Mein Gott! Only 750,000? And assuming half are female, that only leaves me 325,000 to choose from! Hashkafically in range, 200,000. But of course that includes married people and people who are too old and too young, so you can probably chop that down to only 50,000, if not far less.
Now do the math. You go out with 10 guys, of which maybe 1 or 2 you really liked. So we can say that only about a tenth of the men out there are likely. We’re down to under 5,000.
There’s an argument for settling if I ever heard one. There are 750,000 American orthodox Jews, of which 50,000 are datable, and 5,000 with which I could conceivably get to a fourth date. If I go out with 6 guys a year, how long would it take me to find my bashert?
…at risk of making my statistics professor cry, I’m going to answer “A large number of years.”
So basically, if you can hook one that’s half decent, don’t worry about the other 4,999. Just grab him and keep him.
What Most of My ‘Suggestions’ Sound Like
Don’t you love the way people always have the perfect guy for you… and don’t know a thing about him? I sometimes feel like certain people just automatically think “smart, offbeat – hey, let’s set him up with Bad4!” That might be enough for them, but it’s not really enough for me.
Person: I have a guy for you, Bad4.
Me: So tell me about him.
P: Well, he’s really smart.
Me: Really. How?
Now, I ask this because experience has taught me that “really smart” can be roughly translated as “ability to talk about things I don’t understand.” The exact smartness level indicated is then a relative variable dependent upon the knowledge base of the speaker. For the average special ed teacher, for example, “smart” can mean “he took Intro to Physics and won’t let anybody forget it.”
P: At the bar mitzvah where he met my brother, he was talking about how the band could save money by turning the vibrations from their music into electricity.
M: Hm.
I say “Hm” because I’m not exactly impressed yet. What kind of obsessive geek subjects a captive audience to his hair-brained electricity-saving scheme? And if he were really smart, he would have spent the bar mitzvah sketching the final blueprint on a napkin and avoiding red wine so his shirt would still be white for his meeting with the venture capitalists the next day.
The truth is, I’m sorry to say, too many people with science and math degrees are just big-mouthed show-offs. I’ve heard solid C-students brag about impressing girls at the bar by telling them that their glass of beer is really just a triple integral.
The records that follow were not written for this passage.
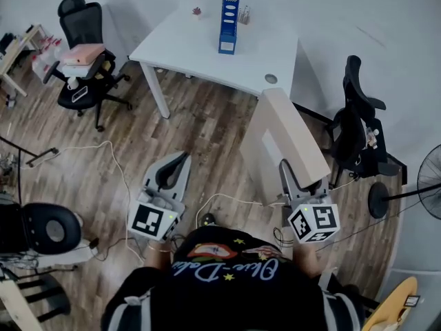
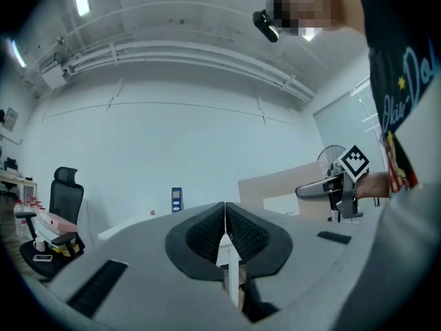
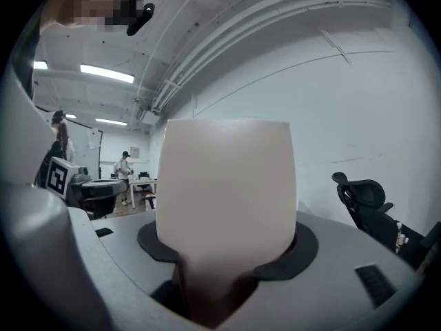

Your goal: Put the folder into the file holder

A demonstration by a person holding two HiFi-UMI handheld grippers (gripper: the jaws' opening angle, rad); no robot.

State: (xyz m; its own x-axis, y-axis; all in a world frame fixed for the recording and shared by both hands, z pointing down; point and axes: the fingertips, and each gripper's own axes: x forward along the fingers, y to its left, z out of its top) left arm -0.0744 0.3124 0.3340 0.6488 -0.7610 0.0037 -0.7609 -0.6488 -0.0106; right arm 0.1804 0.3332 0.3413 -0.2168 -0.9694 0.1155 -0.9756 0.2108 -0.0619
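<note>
A tall blue file holder [image 1: 229, 19] stands upright on the white table [image 1: 200, 50] far ahead of me; the left gripper view shows the file holder [image 2: 176, 199] small in the distance. A beige folder [image 1: 286, 140] is held flat over the wooden floor, with my right gripper [image 1: 286, 168] shut on its near edge. In the right gripper view the folder [image 3: 224, 185] fills the space between the jaws. My left gripper [image 1: 180, 160] hangs left of the folder, its pads [image 2: 238, 233] pressed together on nothing. Both grippers are well short of the table.
A black office chair [image 1: 84, 54] loaded with pink items stands left of the table. Another black chair [image 1: 358, 126] and a floor fan [image 1: 427, 185] are at the right. A round black stool [image 1: 45, 229] and cables [image 1: 117, 164] lie at my left. Small items [image 1: 244, 16] sit beside the file holder.
</note>
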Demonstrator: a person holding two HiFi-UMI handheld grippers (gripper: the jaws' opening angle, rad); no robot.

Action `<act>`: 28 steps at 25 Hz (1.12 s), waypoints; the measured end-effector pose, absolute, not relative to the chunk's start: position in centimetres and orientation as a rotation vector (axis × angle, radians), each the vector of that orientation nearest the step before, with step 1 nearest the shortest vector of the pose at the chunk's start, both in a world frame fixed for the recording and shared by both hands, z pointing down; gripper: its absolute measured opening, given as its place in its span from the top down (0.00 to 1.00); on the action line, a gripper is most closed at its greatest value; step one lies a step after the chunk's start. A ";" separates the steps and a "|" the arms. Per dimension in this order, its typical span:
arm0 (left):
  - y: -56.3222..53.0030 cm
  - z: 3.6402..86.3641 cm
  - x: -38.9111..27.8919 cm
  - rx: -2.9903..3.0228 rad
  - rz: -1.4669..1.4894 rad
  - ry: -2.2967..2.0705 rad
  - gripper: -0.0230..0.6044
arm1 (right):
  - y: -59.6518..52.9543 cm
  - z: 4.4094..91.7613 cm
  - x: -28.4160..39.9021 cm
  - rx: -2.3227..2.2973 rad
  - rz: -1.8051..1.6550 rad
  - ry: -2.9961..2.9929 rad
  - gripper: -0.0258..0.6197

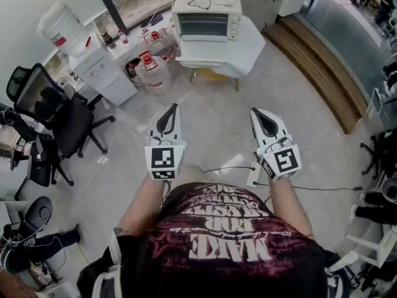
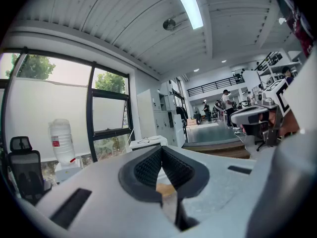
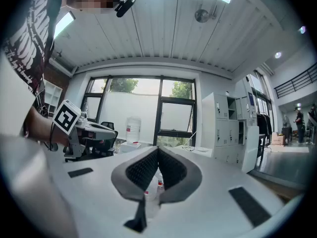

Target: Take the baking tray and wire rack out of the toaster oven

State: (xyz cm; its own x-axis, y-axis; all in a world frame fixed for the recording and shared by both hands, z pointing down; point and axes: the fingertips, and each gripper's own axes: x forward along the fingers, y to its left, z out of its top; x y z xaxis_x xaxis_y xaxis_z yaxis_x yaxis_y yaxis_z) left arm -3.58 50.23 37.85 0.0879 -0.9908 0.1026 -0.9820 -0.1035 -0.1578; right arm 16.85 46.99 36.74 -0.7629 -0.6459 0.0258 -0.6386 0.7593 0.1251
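The white toaster oven [image 1: 206,18] stands on a white-covered table [image 1: 248,48] far ahead of me, its glass door closed. A pair of glasses [image 1: 200,2] lies on top of it. I cannot see the baking tray or the wire rack. My left gripper [image 1: 170,113] and right gripper [image 1: 259,118] are held side by side over the floor, well short of the table, and both point towards it. In the left gripper view the left gripper [image 2: 161,150] is shut on nothing, and the oven [image 2: 143,145] shows small just beyond it. The right gripper [image 3: 158,150] is also shut and empty.
A water dispenser [image 1: 93,67] with a bottle and several water jugs [image 1: 152,67] stand left of the table. A black office chair [image 1: 56,113] is at my left. A wooden step [image 1: 316,67] runs along the right, and a cable [image 1: 310,188] lies on the floor.
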 end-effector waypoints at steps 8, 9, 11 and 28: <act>52.3 37.2 -3.1 -2.267 -0.310 2.057 0.95 | 48.4 37.2 17.0 1.056 -0.119 -2.904 0.96; 52.4 37.2 -3.3 -2.261 -0.307 2.069 0.95 | 48.5 37.3 16.9 1.048 -0.116 -2.911 0.96; 52.8 37.3 -3.8 -2.249 -0.309 2.088 0.95 | 48.8 37.4 16.6 1.029 -0.121 -2.920 0.96; 45.8 40.3 -6.8 -2.385 -0.301 2.055 0.95 | 43.6 39.6 13.8 1.104 -0.037 -2.871 0.94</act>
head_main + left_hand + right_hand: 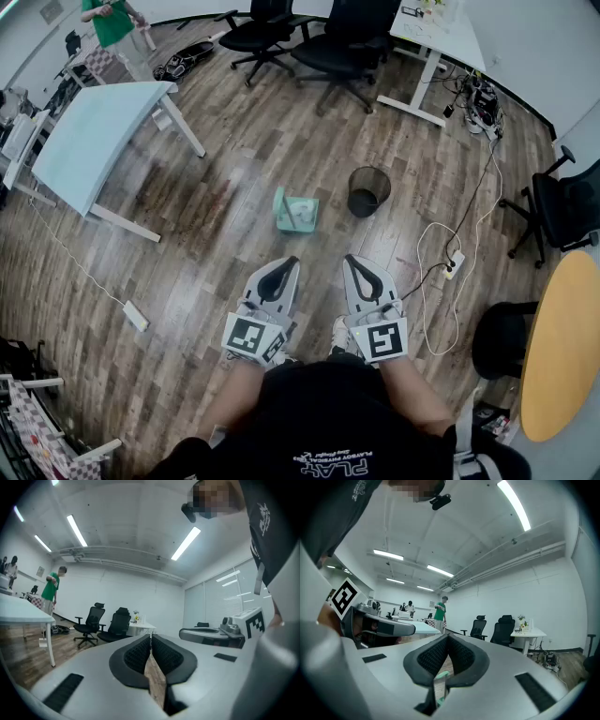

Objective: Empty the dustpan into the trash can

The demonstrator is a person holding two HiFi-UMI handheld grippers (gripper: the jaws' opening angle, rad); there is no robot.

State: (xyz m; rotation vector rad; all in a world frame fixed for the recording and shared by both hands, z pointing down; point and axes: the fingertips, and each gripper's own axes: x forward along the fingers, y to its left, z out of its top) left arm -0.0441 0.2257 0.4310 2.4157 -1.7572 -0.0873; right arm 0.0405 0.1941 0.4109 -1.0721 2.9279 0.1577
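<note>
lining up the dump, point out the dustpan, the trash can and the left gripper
dustpan (302, 221), head view, on its green pan
trash can (366, 207), head view, on its mesh outer wall
left gripper (287, 264), head view, at its closed jaw tips

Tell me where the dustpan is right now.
In the head view the green dustpan sits on the wood floor near the middle, just left of the black trash can, ahead of the left gripper and the right gripper.
</note>
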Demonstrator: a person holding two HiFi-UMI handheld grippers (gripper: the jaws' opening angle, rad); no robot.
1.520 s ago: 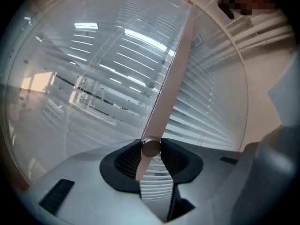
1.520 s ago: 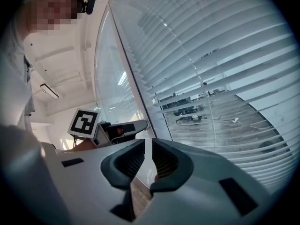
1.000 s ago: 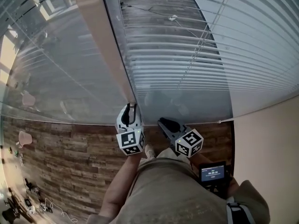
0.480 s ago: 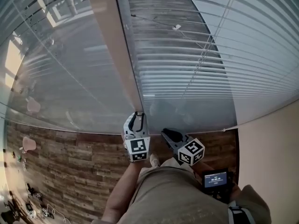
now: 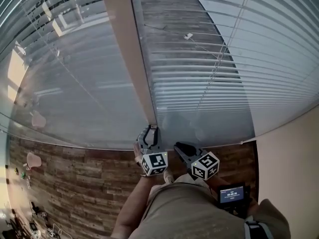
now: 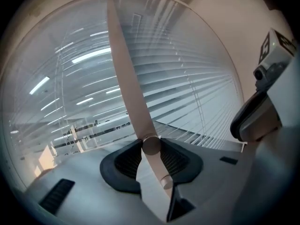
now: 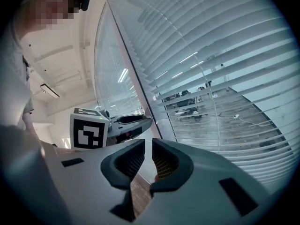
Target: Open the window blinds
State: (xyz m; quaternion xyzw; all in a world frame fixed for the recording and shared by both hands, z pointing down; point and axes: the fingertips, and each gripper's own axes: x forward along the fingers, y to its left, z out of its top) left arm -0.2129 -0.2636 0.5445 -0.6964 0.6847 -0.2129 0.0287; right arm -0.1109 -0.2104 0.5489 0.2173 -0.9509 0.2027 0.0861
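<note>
Plainly, one long beige plastic blind wand [image 5: 124, 49] hangs before the white horizontal-slat window blinds [image 5: 209, 78], with two grippers below. The left gripper [image 5: 151, 131] clamps the wand's lower end, jaws half-spread. The right gripper [image 5: 178, 146] is beside it, jaws barely parted and empty.

You stand close before a tall window [image 5: 75, 103] that reaches down to the floor [image 5: 65, 183]. That floor is laid with worn brown wooden planks, and the same planking shows on the far side of the glass. On your right, a plain beige wall [image 5: 294, 148] meets the window's edge. Long ceiling lights [image 6: 89, 55] mirror in the glass as bright bars. Above you the ceiling [image 7: 70, 64] is white and carries a long dark-edged lamp [image 7: 49, 91]. Far to your left, pink things [image 5: 34, 159] and other small clutter lie on the planks, too small to tell what they are.
</note>
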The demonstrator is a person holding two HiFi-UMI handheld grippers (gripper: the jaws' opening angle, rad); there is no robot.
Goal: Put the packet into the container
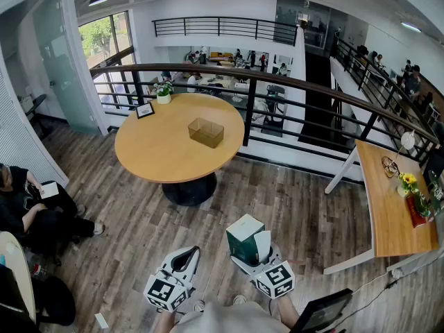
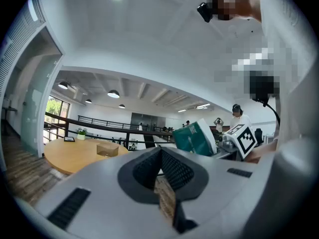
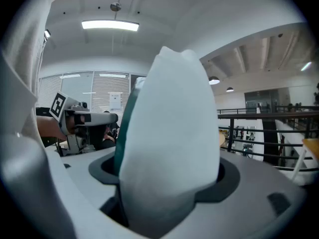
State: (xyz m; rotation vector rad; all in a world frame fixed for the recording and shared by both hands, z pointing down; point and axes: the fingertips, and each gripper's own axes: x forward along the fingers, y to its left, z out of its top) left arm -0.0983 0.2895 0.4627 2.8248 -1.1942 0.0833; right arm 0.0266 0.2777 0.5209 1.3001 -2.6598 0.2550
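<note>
Green-and-white packet sits pinched in my right tongs near me, left tongs pressed together empty, while the clear container waits on the far desk, so carrying and dropping remain.

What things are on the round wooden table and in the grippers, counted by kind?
container: 1
potted plant: 1
framed sign: 1
packet: 1
Total: 4
</note>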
If these girls had taken the multivariable calculus course they’d know that this brilliant line about beer glasses is the most basic piece of information you can come out with – liking “cells are the building blocks of life” from bio class. But they haven’t, so they think these guys are uber-clever.
P: (sees I’m unimpressed) He’s getting a PhD at Cooper Union.
Me: Hm!
On the one hand, “Cooper Union” is a pretty decent indication of smartness. On the other…
Me: Cooper doesn’t have a PhD program.
P: Well, he’s doing something advanced in anthropology there.
Uh oh.
Me: They don’t have an anthropology department.
P: Well, it’s something like that. I’ll find out for you. So do you want to go out with him?
Me: Um… Well… you haven’t really told me anything about him.
P: Well, what else would you want to know?
Me: Is he a mentch? Does he learn? What does he want to be when he grows up? Where’s he from?
P: Oh, I’m not sure. But that’s research stuff – you can find out after he’s looked into you.
Me: Then what exactly are you asking me here? Would I be willing to consider a guy who is smart and who may or may not be pursuing an advanced degree possibly in anthropology or else in Cooper Union? Yes. I’d also consider a guy of average intelligence pursuing a degree in advanced vocal arts at the Julliard School. That’s not make-it-or-break-it information.
P: Okay. I’ll get back to you then.
P is never heard from again. Possibly it’s because I’m being a difficult, unreasonable single. Or maybe she couldn’t find him again.